#### TRY IT:
Could you repeat the listing exactly, leaving out the pictures?

#### RECORDED INFORMATION:
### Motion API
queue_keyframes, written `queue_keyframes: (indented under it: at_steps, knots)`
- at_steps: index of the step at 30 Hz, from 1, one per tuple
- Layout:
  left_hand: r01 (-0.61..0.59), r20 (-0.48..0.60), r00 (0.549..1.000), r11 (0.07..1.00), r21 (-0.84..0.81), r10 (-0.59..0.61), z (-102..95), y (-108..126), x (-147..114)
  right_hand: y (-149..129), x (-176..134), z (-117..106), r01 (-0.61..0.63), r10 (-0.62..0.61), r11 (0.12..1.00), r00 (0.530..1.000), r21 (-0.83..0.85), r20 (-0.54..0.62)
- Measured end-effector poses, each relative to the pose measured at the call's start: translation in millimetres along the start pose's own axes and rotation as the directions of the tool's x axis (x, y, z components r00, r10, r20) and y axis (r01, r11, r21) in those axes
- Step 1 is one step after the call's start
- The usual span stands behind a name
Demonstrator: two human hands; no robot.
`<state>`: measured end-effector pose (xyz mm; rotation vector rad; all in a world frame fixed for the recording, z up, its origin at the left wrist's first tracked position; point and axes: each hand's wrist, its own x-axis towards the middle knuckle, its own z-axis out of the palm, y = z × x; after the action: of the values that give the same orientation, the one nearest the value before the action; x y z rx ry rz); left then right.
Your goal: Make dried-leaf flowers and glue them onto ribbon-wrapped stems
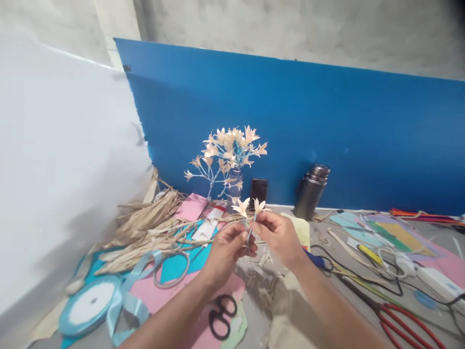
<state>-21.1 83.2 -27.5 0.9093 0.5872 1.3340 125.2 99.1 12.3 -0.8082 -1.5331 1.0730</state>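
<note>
Two cream handmade flowers (241, 207) on thin pale blue stems are held up over the middle of the table. My left hand (228, 247) is closed around the lower stems. The thumb and fingers of my right hand (278, 235) pinch the stem of the right-hand flower (258, 206) just under its petals. Both hands nearly touch each other. Behind them a clear bottle (235, 180) holds a bunch of similar cream flowers (232, 145) with blue-wrapped stems.
Dried husks (148, 223) lie left, by a blue ribbon spool (90, 303) and a tape ring (170, 269). Black-handled scissors (222, 317) lie in front. To the right are a dark flask (312, 191), red-handled scissors (403, 322) and a power strip (441, 286). A blue board (308, 116) stands behind.
</note>
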Motion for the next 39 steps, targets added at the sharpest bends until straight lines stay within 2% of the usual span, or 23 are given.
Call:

#### SOLUTION FOR THIS TASK:
### Motion API
queue_keyframes, written `queue_keyframes: (indented under it: at_steps, knots)`
- at_steps: index of the step at 30 Hz, from 1, one per tuple
- Layout:
  left_hand: r01 (-0.61..0.59), r20 (-0.48..0.60), r00 (0.549..1.000), r11 (0.07..1.00), r21 (-0.84..0.81), r10 (-0.59..0.61), z (-102..95), y (-108..126), x (-147..114)
  right_hand: y (-149..129), x (-176..134), z (-117..106), r01 (-0.61..0.63), r10 (-0.62..0.61), r11 (0.12..1.00), r00 (0.530..1.000), r21 (-0.83..0.85), r20 (-0.54..0.62)
- Measured end-effector poses, each relative to the pose measured at the call's start: translation in millimetres along the start pose's own axes and rotation as the directions of the tool's x axis (x, y, z components r00, r10, r20) and y axis (r01, r11, r21) in those axes
- Step 1 is one step after the call's start
- The usual span stands behind a name
Demonstrator: two human hands; no robot.
`<state>`: measured end-effector pose (xyz mm; rotation vector rad; all in a world frame fixed for the recording, z up, its origin at the left wrist's first tracked position; point and axes: each hand's wrist, its own x-axis towards the middle knuckle, its own z-axis out of the palm, y = z × x; after the action: of the values that give the same orientation, the one nearest the value before the action; x y z rx ry rz); left then right.
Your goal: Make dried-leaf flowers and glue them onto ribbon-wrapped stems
<state>-21.1 83.2 -27.5 0.9093 0.5872 1.3340 125.2 99.1 12.3 -0.8082 -1.5331 1.0730</state>
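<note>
Two cream handmade flowers (241, 207) on thin pale blue stems are held up over the middle of the table. My left hand (228, 247) is closed around the lower stems. The thumb and fingers of my right hand (278, 235) pinch the stem of the right-hand flower (258, 206) just under its petals. Both hands nearly touch each other. Behind them a clear bottle (235, 180) holds a bunch of similar cream flowers (232, 145) with blue-wrapped stems.
Dried husks (148, 223) lie left, by a blue ribbon spool (90, 303) and a tape ring (170, 269). Black-handled scissors (222, 317) lie in front. To the right are a dark flask (312, 191), red-handled scissors (403, 322) and a power strip (441, 286). A blue board (308, 116) stands behind.
</note>
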Motion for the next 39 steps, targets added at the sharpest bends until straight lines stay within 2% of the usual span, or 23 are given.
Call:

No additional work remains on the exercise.